Dom Pietro e l’imperfezione che lo ha reso così tanto umano
Sarebbe ipocrita parlare di Dom Pietro senza pensare a tutto ciò che è stato, allo scandalo che lo ha coinvolto, a quella ferita così grande giunta dopo. La scissione di quella diocesi che Cassino e i Cassinati sentivano come radicata nel sangue, il legame indissolubile con l’abbazia e con tutto quello che rappresenta da secoli. L’astio che ne è derivato, quella rabbia così profonda. E anche i detrattori della prima ora, quelli più estremisti, hanno affidato ai social nei giorni scorsi messaggi di doloroso commiato e di stima. Nella morte tutti torniamo a essere perfetti e degni dell’amore del prossimo.
Con lui si chiude un’era
Con la morte di Dom Pietro si chiude un’era, si chiude una parte importante della storia dell’abbazia e del territorio che “riposa” a valle.
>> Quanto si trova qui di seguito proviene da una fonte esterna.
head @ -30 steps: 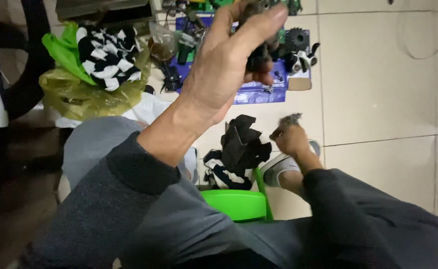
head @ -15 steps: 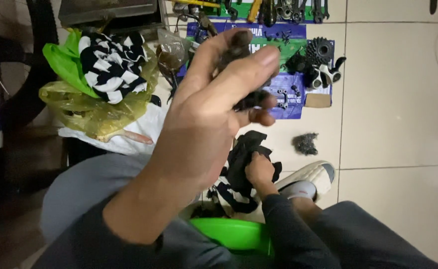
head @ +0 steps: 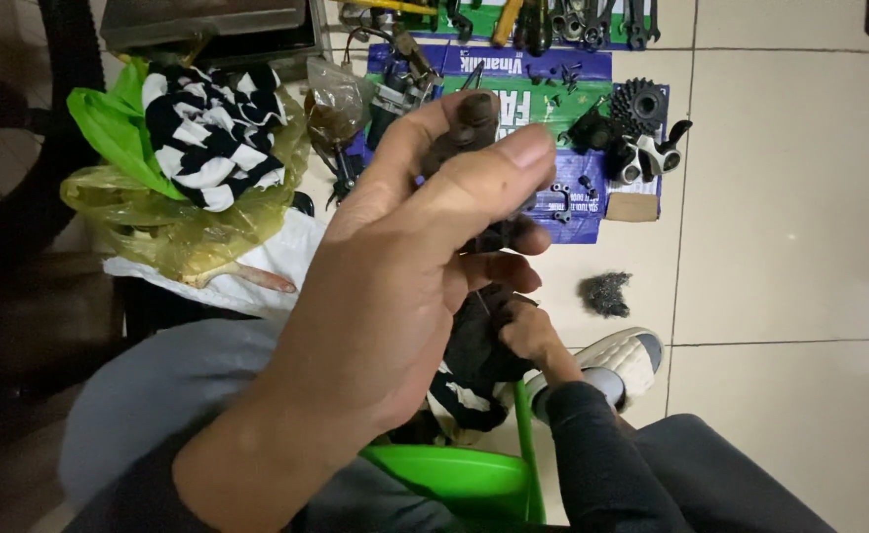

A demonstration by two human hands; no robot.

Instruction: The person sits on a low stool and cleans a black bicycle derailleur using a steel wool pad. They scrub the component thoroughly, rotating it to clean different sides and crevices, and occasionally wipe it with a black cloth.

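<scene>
My left hand [head: 395, 286] is raised close to the camera and grips a small dark, greasy metal part [head: 469, 128] between thumb and fingers. Lower down, my right hand [head: 525, 331] clutches a black and white striped rag [head: 469, 380] that hangs over a green plastic stool [head: 454, 479]. A wad of grey steel wool [head: 604, 293] lies on the tiled floor just right of my right hand. My white shoe [head: 617, 360] is beside it.
A blue and green printed sheet [head: 543, 118] on the floor holds a black cog cluster [head: 640, 102], small bolts and tools. At left, a yellow-green plastic bag [head: 158, 212] holds another striped cloth [head: 207, 133]. A metal box [head: 212, 25] stands at the top.
My right hand has put down the steel wool, which now lies on the floor, and has taken hold of the striped rag. My left hand with the part has come nearer the camera.
</scene>
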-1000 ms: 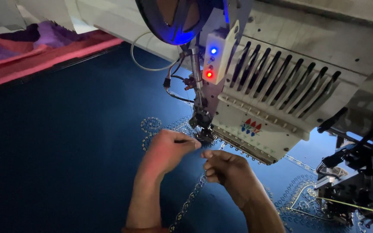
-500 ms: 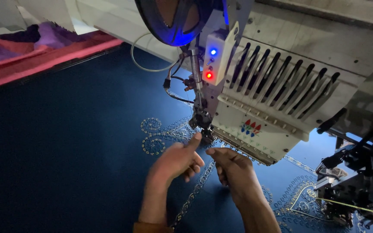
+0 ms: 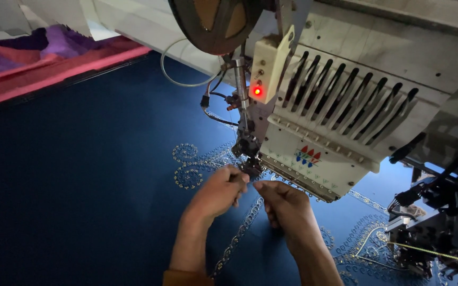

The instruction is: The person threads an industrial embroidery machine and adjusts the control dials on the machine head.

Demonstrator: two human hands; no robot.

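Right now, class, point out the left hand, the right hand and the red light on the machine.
left hand [image 3: 219, 191]: head view, on its back.
right hand [image 3: 287, 207]: head view, on its back.
red light [image 3: 257, 91]: head view, its glowing centre.

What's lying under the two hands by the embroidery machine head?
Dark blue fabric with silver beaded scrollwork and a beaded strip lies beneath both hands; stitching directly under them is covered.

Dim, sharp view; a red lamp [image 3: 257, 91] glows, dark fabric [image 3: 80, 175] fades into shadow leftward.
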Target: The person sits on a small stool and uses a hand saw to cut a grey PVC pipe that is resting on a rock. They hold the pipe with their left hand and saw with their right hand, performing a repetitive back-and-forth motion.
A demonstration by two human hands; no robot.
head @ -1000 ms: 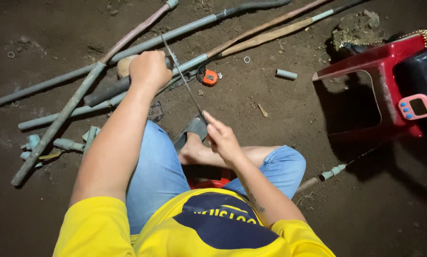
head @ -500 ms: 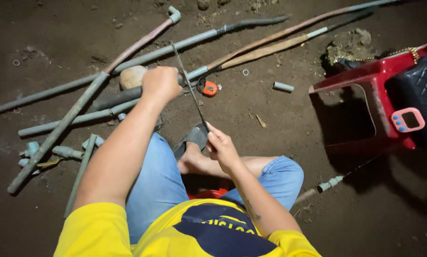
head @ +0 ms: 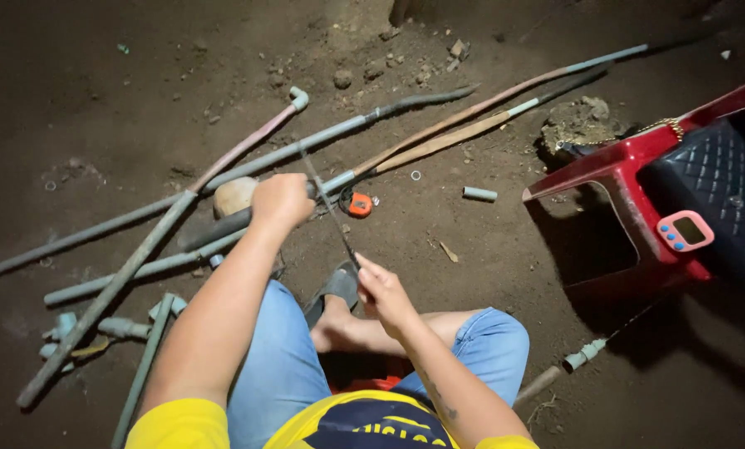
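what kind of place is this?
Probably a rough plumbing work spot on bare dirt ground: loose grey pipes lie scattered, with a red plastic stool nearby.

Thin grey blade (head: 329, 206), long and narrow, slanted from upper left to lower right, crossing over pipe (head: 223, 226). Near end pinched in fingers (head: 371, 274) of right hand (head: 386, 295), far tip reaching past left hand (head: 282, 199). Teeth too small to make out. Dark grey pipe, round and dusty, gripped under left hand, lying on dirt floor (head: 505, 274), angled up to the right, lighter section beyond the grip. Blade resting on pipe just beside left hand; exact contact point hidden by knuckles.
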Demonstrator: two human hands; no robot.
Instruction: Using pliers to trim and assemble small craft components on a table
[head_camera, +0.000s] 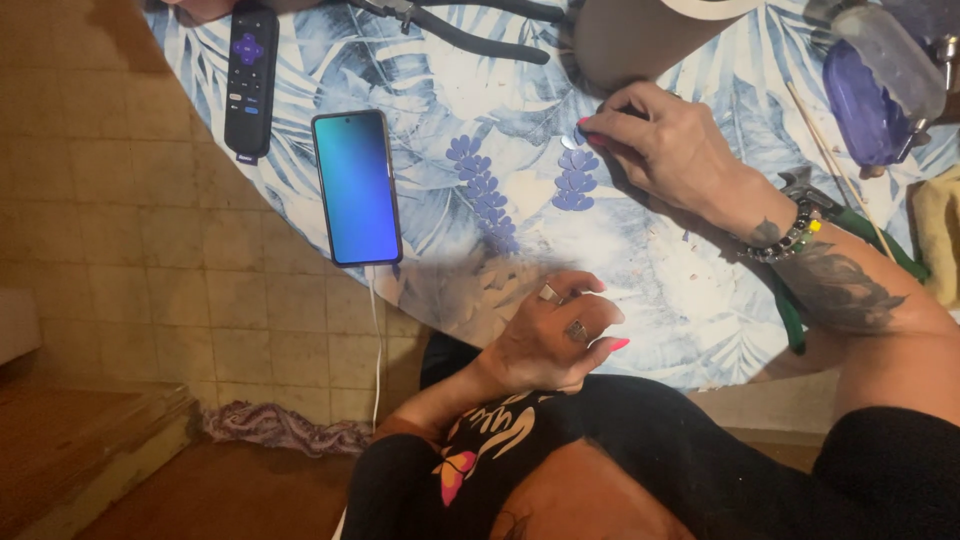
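Right hand (655, 135) touches the purple leaf piece (575, 180); left hand (555, 335) curled.

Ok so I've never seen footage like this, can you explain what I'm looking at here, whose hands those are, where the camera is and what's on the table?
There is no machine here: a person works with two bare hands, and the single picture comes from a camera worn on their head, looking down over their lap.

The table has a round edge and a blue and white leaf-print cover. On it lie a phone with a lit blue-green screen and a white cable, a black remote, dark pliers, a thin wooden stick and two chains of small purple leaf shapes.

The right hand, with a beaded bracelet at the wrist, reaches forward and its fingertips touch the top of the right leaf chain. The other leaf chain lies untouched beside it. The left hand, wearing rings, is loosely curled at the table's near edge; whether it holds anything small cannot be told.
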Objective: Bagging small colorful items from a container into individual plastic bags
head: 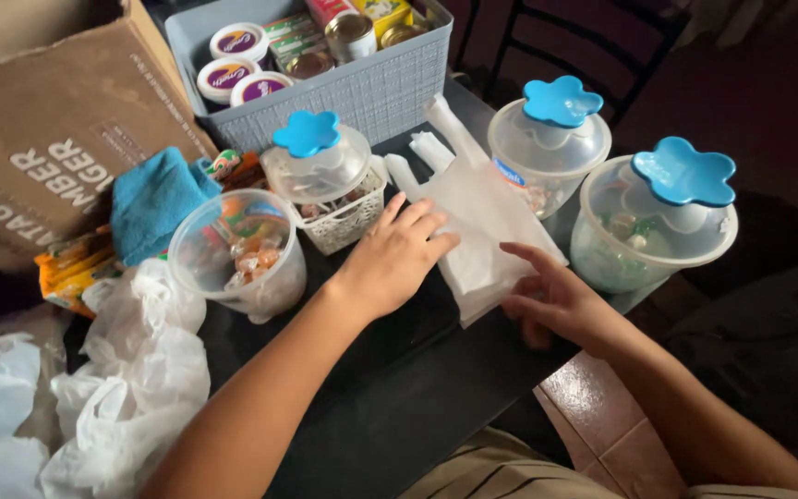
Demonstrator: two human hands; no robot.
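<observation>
Striped clothing point(501, 471): showing at the bottom edge, nearest the camera, just below the dark tabletop point(390, 388).
Left hand point(392, 259): lying palm down, fingers point(417, 222) spread loosely and holding nothing, tips pressing on the left edge of a flattened white plastic bag point(482, 231).
Right hand point(556, 300): resting at the bag's lower right corner, fingers point(524, 251) reaching onto the plastic, not gripping it.
White plastic bag: lying flat on the tabletop between both hands, its handles pointing away toward a grey basket point(362, 88).
Open clear tub point(237, 254): sitting left of the left hand, holding wrapped sweets.
Small white basket point(348, 217): standing just beyond the left hand, carrying a clear lid with a blue flower knob point(307, 134).
Two lidded clear jars point(593, 185): standing right of the bag, each with a blue flower knob.
Crumpled white bags point(131, 379): lying at the lower left.
Blue cloth point(154, 199): resting against a cardboard box point(39, 129).
</observation>
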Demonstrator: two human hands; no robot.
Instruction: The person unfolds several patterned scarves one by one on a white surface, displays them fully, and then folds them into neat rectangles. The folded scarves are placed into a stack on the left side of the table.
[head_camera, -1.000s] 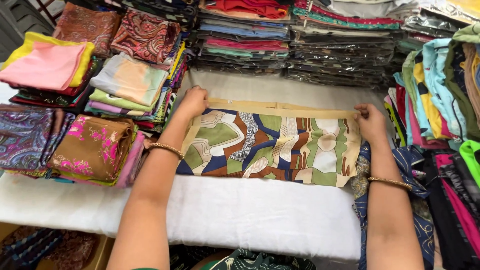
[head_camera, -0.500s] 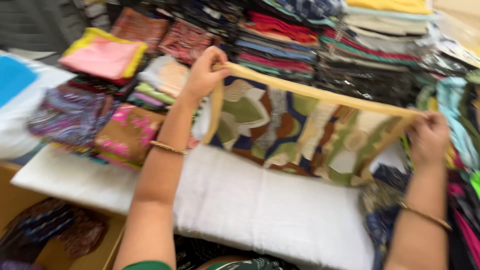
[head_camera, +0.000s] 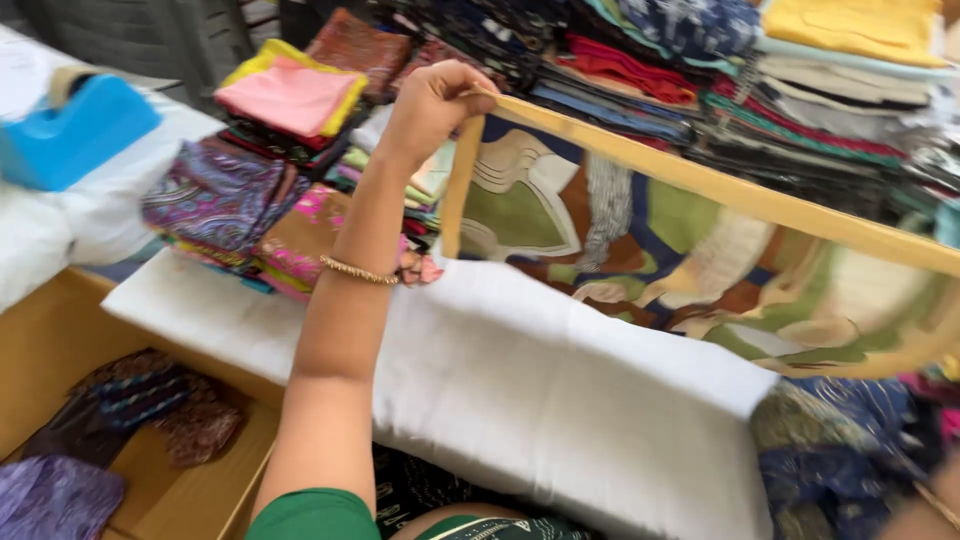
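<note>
Nearest, at the lower left, an open brown cardboard box (head_camera: 215, 480) holds dark patterned cloths; beside it a green sleeve (head_camera: 310, 515) marks the person's left shoulder; the bare forearm rises from there, a thin gold bangle (head_camera: 358, 271) at the wrist. Beyond lies a white padded slab (head_camera: 540, 390), its surface bare beneath the raised cloth. The left hand (head_camera: 432, 103) is clenched on the upper corner of a printed scarf with a tan border and green, brown and cream shapes (head_camera: 660, 250); the scarf hangs lifted above the slab, its long tan edge running from that hand rightward and downward toward the frame's right side. The right hand is out of view, so its grip cannot be told; only a sliver of wrist shows at the lower right. Left of the hand stand stacks of folded patterned fabrics (head_camera: 250, 190), close to the scarf's hanging edge; a blue plastic object (head_camera: 75, 130) sits farther left; behind, rows of folded cloth in clear wrappers (head_camera: 780, 90) crowd the far edge.
</note>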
Se ne parlerà ancora, saranno raccontate le sue vicissitudini. La sua assoluzione, la sua condanna arrivata dal tribunale del popolo social. L’ascesa e la caduta. La malattia e le sue “apparizioni” in città. E arriverà il tempo in cui tanti, anche chi oggi ha preferito far finta di niente, racconteranno “Io lo conoscevo” e via di aneddoti. La morte cancella un po’, lenisce, in alcuni casi cambia pure la memoria. Ma a noi piace ricordarlo così come era Dom Pietro, con i suoi difetti, con i suoi pregi, con le sue alte conoscenze e con i suoi atteggiamenti a volte supponenti. L’uomo che per sei anni ha racchiuso in sé quei poteri, quello temporale e quello spirituale che tanto hanno segnato la storia del territorio. Nessuno è perfetto, l’uomo è fallace e soggetto a tentazioni. Tutti possono cadere, e la ferita dipende dall’altezza dalla quale si cade. Qualcuno riporta un piccolo livido, altri si sfracellano. E Dom Pietro era in alto. Ma alla fine siamo tutti uguali e tutti finiremo nello stesso posto, davanti a lui, davanti al sommo giudice. Quello che, come ci narrano da millenni, alla fine perdona e accoglie. Sempre. E chissà come sarà stato questo incontro tra Dom Pietro e Dio.